Beginning with the line containing "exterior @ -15" and going on through the line containing "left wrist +", the lines below are to be returned exactly, pictures excluded and nothing added.

[[ Data open ]]

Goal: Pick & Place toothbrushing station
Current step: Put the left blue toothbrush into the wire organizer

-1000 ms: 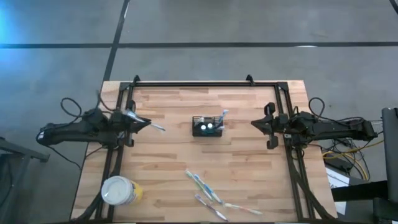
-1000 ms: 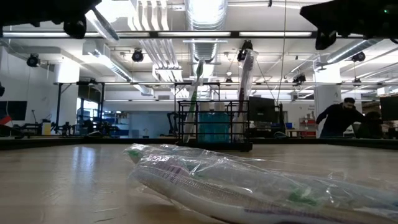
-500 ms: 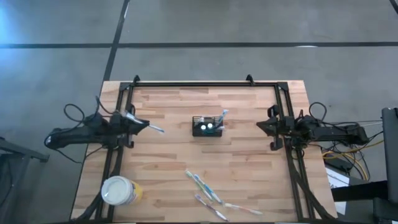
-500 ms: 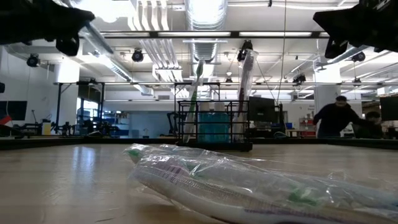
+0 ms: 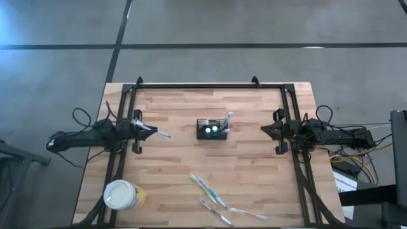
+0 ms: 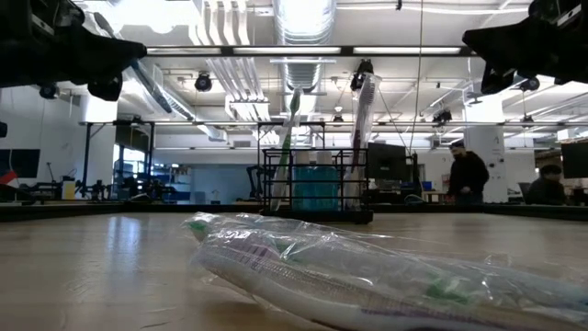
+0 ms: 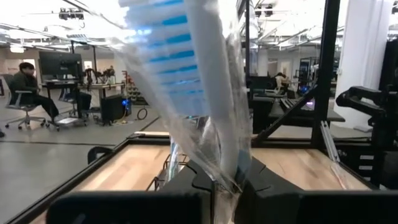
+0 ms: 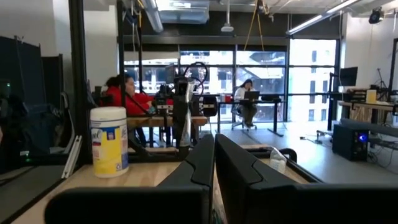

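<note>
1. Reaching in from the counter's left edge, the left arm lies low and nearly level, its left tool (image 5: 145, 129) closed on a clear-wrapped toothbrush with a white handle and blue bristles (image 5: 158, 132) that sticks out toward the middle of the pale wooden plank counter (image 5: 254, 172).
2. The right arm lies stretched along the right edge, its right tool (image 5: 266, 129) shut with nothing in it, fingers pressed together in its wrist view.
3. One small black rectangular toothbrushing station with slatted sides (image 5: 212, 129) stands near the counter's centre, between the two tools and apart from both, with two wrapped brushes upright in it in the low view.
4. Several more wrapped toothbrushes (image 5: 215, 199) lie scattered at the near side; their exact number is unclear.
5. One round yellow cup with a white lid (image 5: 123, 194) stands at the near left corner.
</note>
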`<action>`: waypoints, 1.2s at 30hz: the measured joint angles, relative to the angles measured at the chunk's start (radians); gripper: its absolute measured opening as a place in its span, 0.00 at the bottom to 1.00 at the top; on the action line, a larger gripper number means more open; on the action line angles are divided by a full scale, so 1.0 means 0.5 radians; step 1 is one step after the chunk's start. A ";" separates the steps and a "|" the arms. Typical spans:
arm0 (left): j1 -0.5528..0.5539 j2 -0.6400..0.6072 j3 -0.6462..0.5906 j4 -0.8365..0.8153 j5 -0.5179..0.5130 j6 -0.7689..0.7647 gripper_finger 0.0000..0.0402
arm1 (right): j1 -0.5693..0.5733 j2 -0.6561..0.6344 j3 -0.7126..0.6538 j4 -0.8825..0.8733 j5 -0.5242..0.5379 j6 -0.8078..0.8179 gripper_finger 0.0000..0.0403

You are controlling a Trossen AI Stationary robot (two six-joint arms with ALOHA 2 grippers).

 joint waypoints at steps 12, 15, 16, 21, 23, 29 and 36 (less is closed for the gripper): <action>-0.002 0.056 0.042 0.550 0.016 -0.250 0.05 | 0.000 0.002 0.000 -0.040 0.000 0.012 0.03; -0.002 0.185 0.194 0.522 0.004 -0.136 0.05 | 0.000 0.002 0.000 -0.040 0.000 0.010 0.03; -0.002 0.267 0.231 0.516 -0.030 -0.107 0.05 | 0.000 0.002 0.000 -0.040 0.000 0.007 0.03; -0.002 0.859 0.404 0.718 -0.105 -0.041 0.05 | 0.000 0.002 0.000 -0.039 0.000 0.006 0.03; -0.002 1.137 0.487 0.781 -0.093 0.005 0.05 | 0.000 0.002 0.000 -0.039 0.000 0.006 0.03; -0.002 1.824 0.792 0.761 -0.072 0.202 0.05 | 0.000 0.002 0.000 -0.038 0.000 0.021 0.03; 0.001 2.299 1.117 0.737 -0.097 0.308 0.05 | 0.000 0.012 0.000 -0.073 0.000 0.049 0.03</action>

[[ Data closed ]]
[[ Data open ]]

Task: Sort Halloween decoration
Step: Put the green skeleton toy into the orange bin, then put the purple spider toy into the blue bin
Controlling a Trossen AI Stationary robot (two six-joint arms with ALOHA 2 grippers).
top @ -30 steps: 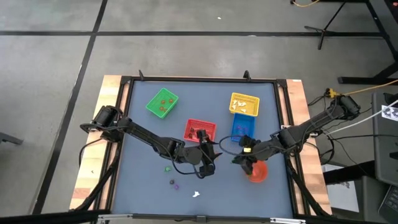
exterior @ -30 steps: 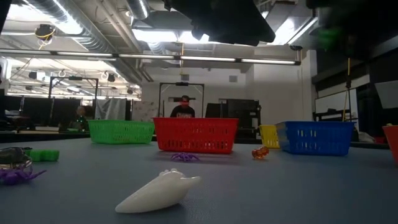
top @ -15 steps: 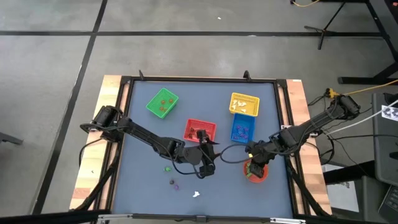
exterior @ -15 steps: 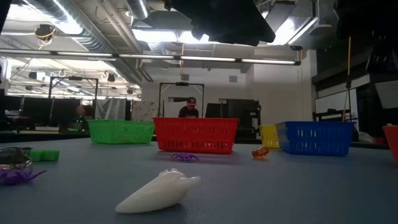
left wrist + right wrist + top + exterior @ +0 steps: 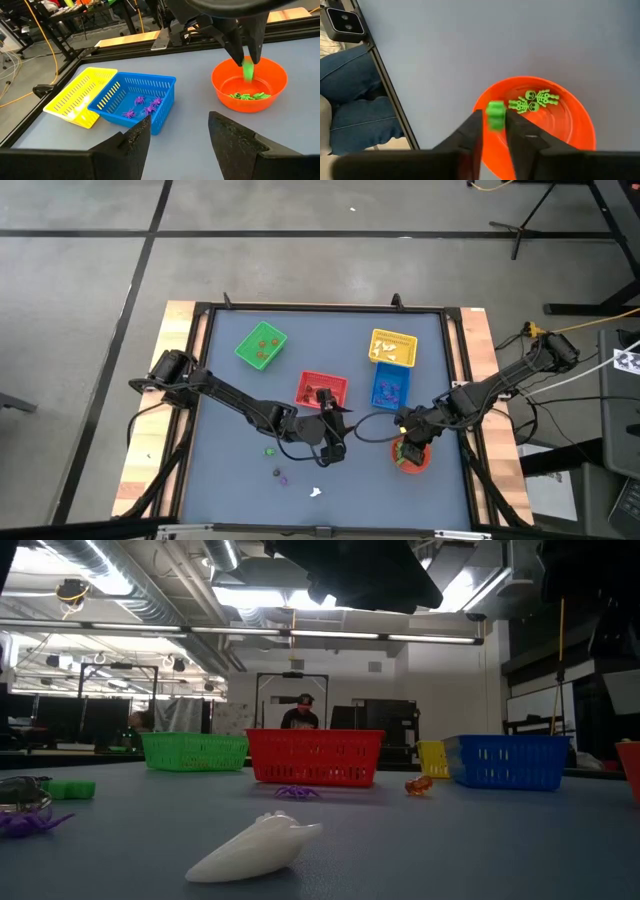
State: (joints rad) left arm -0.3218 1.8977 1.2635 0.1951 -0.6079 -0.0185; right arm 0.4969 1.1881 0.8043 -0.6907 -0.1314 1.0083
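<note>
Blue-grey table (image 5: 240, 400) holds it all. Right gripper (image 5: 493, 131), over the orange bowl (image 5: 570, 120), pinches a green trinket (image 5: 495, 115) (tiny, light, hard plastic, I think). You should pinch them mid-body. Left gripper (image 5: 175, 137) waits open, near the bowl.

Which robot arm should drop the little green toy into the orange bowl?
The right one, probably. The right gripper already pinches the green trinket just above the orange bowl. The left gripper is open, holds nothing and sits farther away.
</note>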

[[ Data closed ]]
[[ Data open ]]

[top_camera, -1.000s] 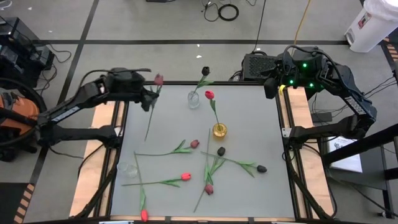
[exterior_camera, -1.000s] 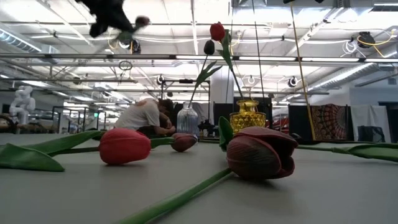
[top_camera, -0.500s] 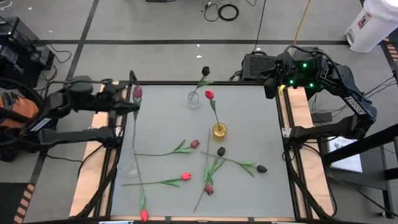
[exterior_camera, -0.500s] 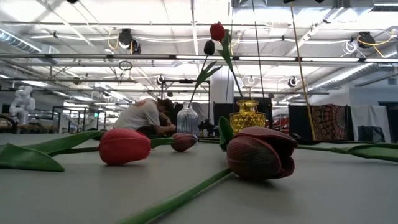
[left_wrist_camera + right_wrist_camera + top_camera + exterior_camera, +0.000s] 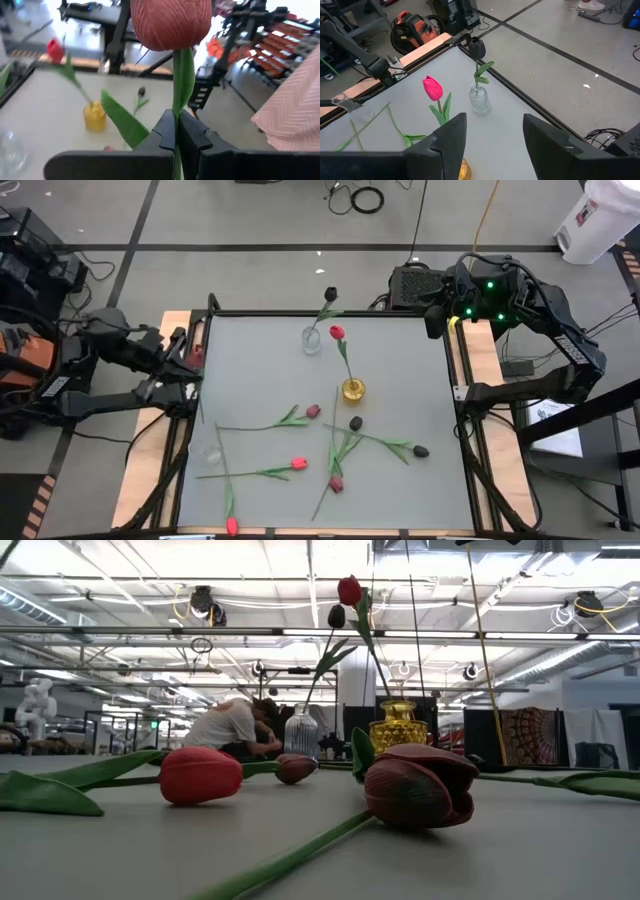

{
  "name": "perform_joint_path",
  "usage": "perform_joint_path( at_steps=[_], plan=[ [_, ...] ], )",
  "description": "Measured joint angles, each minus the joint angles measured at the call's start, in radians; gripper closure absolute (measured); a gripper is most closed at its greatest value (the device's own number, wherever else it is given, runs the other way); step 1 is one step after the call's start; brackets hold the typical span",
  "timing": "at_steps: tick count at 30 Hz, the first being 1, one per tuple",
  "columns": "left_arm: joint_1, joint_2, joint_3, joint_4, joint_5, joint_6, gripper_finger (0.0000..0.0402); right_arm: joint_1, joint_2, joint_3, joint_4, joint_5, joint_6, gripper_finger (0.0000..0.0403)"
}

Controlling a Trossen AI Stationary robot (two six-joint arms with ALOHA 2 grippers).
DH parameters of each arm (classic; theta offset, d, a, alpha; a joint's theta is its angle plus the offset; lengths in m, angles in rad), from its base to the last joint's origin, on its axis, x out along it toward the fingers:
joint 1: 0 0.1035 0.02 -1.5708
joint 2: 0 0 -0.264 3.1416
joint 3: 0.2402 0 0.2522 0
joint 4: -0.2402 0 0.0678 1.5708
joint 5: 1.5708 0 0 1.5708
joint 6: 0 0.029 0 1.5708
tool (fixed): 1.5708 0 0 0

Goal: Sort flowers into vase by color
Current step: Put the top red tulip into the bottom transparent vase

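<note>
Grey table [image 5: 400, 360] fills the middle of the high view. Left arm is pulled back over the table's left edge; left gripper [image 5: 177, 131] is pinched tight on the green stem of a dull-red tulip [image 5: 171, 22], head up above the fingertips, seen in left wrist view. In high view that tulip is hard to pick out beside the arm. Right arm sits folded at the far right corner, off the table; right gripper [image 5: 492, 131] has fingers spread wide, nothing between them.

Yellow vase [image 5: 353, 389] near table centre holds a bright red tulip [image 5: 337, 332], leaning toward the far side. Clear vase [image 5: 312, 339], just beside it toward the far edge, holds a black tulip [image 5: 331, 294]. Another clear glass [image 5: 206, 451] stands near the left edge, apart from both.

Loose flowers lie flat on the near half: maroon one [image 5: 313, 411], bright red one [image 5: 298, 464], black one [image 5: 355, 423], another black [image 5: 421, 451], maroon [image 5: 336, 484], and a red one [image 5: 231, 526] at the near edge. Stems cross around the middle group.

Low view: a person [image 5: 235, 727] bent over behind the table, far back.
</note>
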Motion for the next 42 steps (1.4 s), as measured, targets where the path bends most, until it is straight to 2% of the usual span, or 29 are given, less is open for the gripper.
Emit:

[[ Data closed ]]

◆ **Response to the exercise**:
exterior @ -15 steps: 
left wrist + right wrist + top + exterior @ +0 steps: 

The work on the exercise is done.